DOJ and AT&T/Time Warner counsel continued to joust Monday in U.S. District Court in Washington over Turner's alleged market power. Meanwhile, citing unspecified legal issues with confidential business information, Judge Richard Leon Monday afternoon held proceedings behind closed doors and said there wouldn't be any witness testimony until Tuesday. John Harran, Turner senior vice president-business development, digital distribution and strategic partnerships, acknowledged under DOJ questioning that he wrote a March 2016 internal Turner email indicating Turner believed it could "ignite or diminish" interest in the burgeoning field of virtual MVPDs by being in programming bundles or not. He also acknowledged writing an October 2017 internal email indicating "we have the leverage" in talks with YouTube TV, and an October 2016 internal email saying Hulu's virtual MVPD service without Turner or NBCUniversal content would be a recipe for disaster for that service. He said it was possible NBCU would pull its content from Hulu after the expiration of the Comcast/NBCU consent decree. But Harran, under AT&T/TW questioning about the October 2016 email, said he wasn't predicting Hulu's business failure but the failure of its business goal that hoped to have as many networks as possible. The sides also disagreed about AT&T Vice President-Digital Strategy and Experience Devin Merrill's emails and what they say about AT&T strategy for highlighting its DirecTV satellite service over its less profitable DirecTV Now streaming service. Merrill denied he was ever instructed to de-emphasize DirecTV Now and said with its 2016 launch he had "crystal clear" objectives to market and grow the service. DOJ and AT&T/TW have repeatedly battled over the supposed must-have nature of Turner content (see 1804020019 and 1803280025).

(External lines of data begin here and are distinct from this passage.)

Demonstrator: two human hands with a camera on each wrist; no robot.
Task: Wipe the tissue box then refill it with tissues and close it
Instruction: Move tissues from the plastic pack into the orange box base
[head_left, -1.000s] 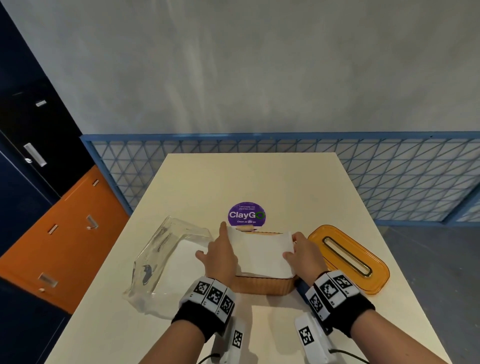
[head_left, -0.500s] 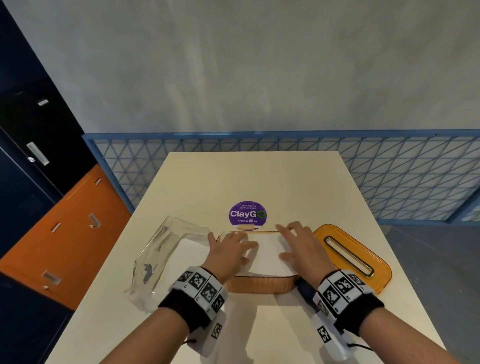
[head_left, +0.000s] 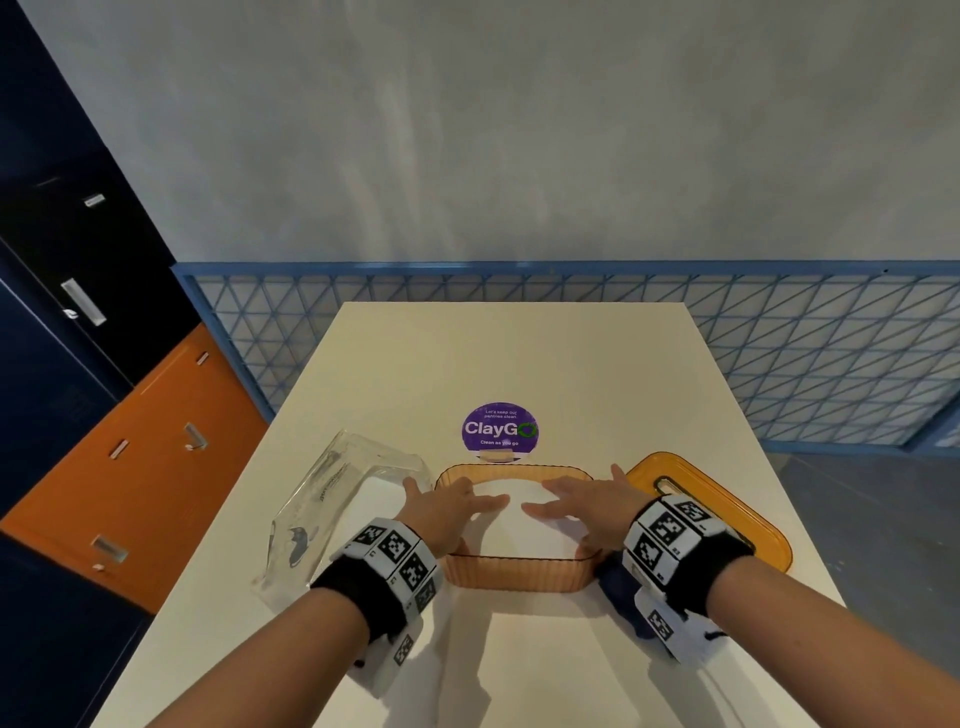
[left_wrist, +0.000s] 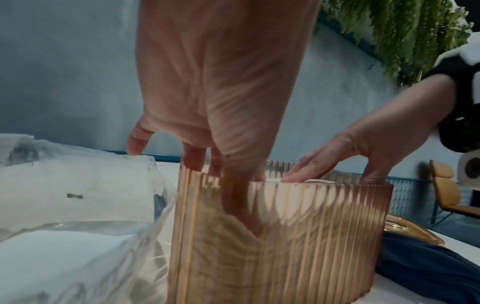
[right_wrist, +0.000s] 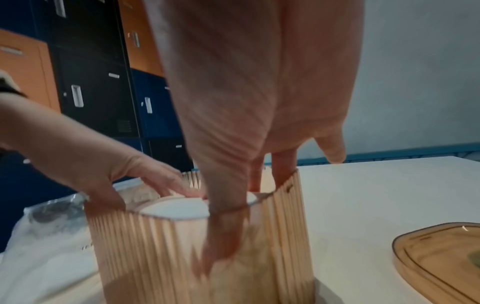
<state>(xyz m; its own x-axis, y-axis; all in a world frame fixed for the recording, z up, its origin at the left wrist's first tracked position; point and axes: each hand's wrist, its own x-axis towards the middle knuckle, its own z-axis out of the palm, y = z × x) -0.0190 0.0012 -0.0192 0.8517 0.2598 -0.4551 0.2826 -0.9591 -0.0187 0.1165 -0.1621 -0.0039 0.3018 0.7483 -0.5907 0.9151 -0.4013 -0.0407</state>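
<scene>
Your left hand (head_left: 451, 506) and right hand (head_left: 587, 503) lay flat, fingers straight, gripping nothing. Beneath them sat white tissues (head_left: 524, 530) inside the ribbed amber plastic tissue box (head_left: 511, 574).

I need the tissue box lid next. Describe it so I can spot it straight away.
On the cream table, look right of the ribbed amber tissue box that both hands are reaching into. The lid lies flat beside the right hand: a smooth, orange-amber rounded rectangle with a long slot, unlike the clear plastic wrapper on the left.

head: high, fwd-down, whole table (head_left: 519, 364) | wrists: low, close, facing inward | shared: tissue box (head_left: 514, 571)
</scene>
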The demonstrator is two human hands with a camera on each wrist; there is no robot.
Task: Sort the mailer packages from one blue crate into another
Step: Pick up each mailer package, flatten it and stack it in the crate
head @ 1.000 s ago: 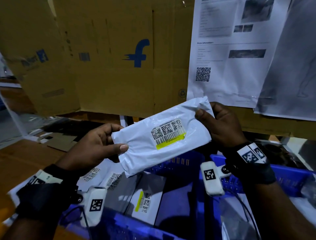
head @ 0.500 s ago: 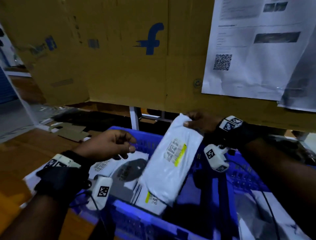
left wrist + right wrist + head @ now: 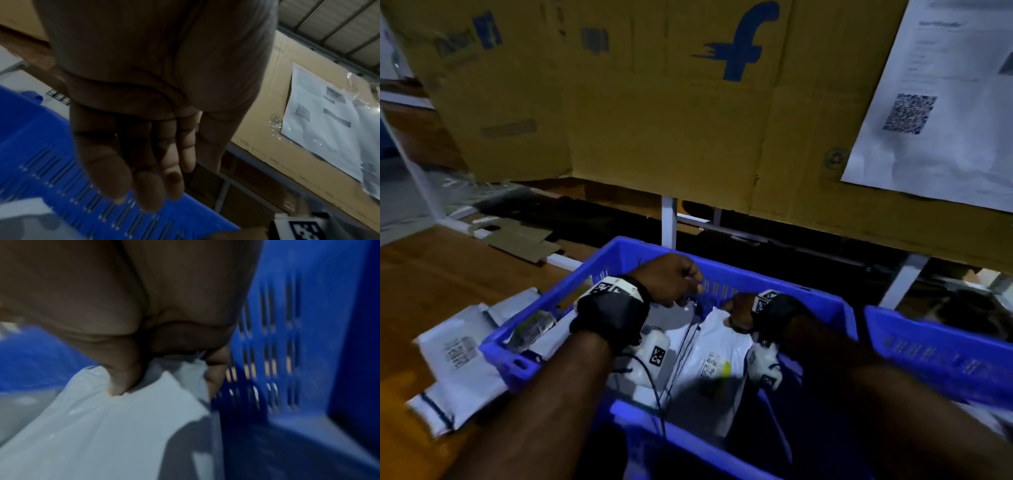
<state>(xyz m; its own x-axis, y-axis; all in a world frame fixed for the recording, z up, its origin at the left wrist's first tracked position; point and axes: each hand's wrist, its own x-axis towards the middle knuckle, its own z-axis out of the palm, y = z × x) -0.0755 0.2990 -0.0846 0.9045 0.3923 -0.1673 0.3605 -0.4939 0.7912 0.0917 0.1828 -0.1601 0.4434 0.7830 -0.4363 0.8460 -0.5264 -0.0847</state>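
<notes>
Down in the near crate (image 3: pixel 616 260) lies the white mailer (image 3: pixel 714 356), its label up, its far end lifted against the crate's slotted far wall. Our right hand (image 3: pixel 739 313) pinches that far end, thumb on top and fingers curled under the plastic, as the right wrist view (image 3: pixel 123 426) shows plainly. Our left hand (image 3: pixel 671 281) hovers just to the left of it above the crate, palm down, fingers loosely bent and holding nothing; in the left wrist view the fingers (image 3: pixel 123 162) hang relaxed over the blue wall.

More mailers (image 3: pixel 534 329) lie under and left of ours inside the crate, and several others (image 3: pixel 458 356) rest outside it on the worktop (image 3: pixel 431 274) at the left. A second crate (image 3: pixel 935 349) stands just right of the first. Beyond both, at the far side, a cardboard sheet (image 3: pixel 654 120) with a blue letter stands upright, and a printed paper (image 3: pixel 935 102) with a square code is fixed to it at the right.
</notes>
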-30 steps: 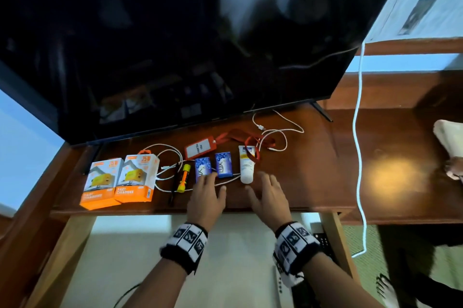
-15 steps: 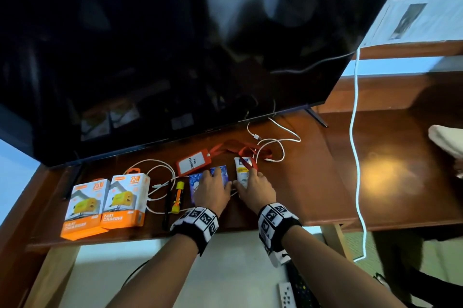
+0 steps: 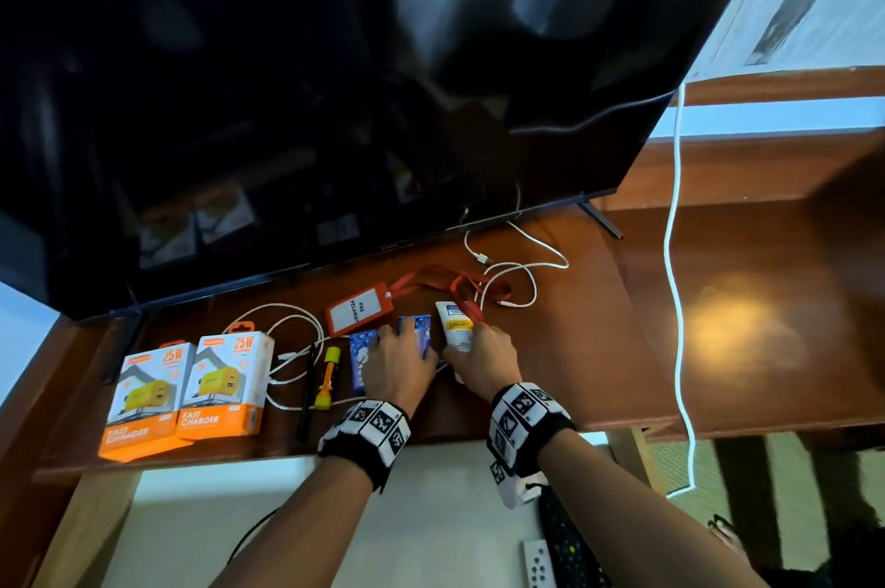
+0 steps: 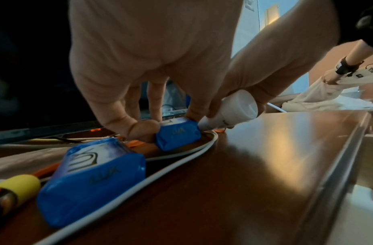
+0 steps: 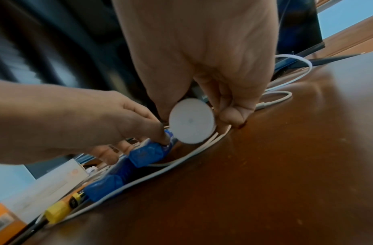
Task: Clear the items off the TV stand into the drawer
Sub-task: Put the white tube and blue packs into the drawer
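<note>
On the wooden TV stand [image 3: 574, 372] my left hand [image 3: 400, 343] pinches the right one of two blue packets [image 4: 178, 137] between thumb and fingers. The other blue packet [image 4: 93, 179] lies free just to its left. My right hand [image 3: 471, 338] curls round a white tube [image 3: 455, 329] with a yellow label. In the right wrist view the tube's round cap [image 5: 192, 121] points at the camera and is tilted up off the wood. The two hands touch side by side. No drawer is in view.
Two orange-and-white charger boxes [image 3: 187, 391] stand at the left. A yellow flashlight [image 3: 328, 377], a red badge holder [image 3: 352, 314] with lanyard and white cables [image 3: 517, 281] lie around my hands. The TV [image 3: 335, 84] overhangs behind. Remotes [image 3: 538, 563] lie on the floor.
Both hands moved forward from the stand's front edge onto the items. The left one took hold of the right blue packet and the right one closed round the white tube.
</note>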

Commissioner Brendan Carr will visit southern Nevada Monday to assess the “impact that high-speed broadband can have on small businesses, healthcare, education, and economic development in these rural communities,” the FCC said in a Friday news release. Carr plans to visit Beatty, Amargosa Valley, Pahrump and Mountain Springs in rural parts of Nye and Clark counties. Chairman Ajit Pai last year assigned Carr the task of leading work on wireless infrastructure rules. Carr will be in Las Vegas next week for the NAB Show.
The FCC is seeking comment on the rules it adopted in 2005-06 and their economic impact, said a public notice Friday. The agency said under the Regulatory Flexibility Act, it will review in the next 12 months which rules might need to be amended or rescinded to minimize economic impact. Comments will be due 90 days after the notice is published in the Federal Register, the agency said.